Your goal => Pull out all lines from the listing below in which the word "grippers" appears.
——
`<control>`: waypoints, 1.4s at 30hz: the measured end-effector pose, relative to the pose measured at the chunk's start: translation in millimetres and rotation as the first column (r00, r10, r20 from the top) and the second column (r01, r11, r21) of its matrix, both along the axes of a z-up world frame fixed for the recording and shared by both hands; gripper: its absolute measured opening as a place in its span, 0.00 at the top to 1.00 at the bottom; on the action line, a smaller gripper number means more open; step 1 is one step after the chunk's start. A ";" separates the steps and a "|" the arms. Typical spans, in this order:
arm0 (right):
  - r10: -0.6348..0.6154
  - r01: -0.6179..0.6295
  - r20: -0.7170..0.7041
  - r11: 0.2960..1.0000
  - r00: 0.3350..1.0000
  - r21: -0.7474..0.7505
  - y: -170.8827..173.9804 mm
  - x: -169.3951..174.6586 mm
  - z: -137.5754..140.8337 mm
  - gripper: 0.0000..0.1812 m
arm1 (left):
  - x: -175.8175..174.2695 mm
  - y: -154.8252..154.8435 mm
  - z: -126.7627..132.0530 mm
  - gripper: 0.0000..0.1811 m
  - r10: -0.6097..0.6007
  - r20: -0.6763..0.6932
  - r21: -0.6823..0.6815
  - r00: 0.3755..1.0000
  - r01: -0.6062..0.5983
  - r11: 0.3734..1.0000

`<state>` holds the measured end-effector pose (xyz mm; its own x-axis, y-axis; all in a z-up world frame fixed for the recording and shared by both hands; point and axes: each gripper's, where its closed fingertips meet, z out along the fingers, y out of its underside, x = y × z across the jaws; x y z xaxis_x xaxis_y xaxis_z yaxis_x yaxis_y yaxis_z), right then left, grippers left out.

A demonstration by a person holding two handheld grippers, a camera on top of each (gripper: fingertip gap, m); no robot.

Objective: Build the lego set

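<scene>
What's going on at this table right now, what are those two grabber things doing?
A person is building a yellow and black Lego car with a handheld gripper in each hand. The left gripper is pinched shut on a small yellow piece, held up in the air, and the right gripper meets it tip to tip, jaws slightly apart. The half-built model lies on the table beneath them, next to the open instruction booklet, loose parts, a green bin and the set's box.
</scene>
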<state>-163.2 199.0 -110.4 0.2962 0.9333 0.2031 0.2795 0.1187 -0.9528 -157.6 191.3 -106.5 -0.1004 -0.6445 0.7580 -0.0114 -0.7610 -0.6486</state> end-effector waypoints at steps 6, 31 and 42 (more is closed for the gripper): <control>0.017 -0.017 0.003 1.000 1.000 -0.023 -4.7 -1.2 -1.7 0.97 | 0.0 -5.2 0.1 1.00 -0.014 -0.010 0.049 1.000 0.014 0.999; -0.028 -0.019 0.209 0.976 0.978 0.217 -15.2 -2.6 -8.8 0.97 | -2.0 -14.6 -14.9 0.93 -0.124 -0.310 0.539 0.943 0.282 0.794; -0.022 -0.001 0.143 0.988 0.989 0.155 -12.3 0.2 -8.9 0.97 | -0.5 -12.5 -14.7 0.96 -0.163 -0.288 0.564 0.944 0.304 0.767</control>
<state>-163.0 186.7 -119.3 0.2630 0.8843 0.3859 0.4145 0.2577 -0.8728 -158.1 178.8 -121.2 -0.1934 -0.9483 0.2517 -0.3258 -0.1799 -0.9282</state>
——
Exercise result =>
`<state>` holds the measured end-effector pose (xyz mm; its own x-axis, y-axis; all in a z-up world frame fixed for the recording and shared by both hands; point and axes: each gripper's, where its closed fingertips meet, z out along the fingers, y out of its underside, x = y × z across the jaws; x y z xaxis_x xaxis_y xaxis_z yaxis_x yaxis_y yaxis_z), right then left, grippers left out.
A demonstration by a person holding two handheld grippers, a camera on top of each (gripper: fingertip gap, m); no robot.

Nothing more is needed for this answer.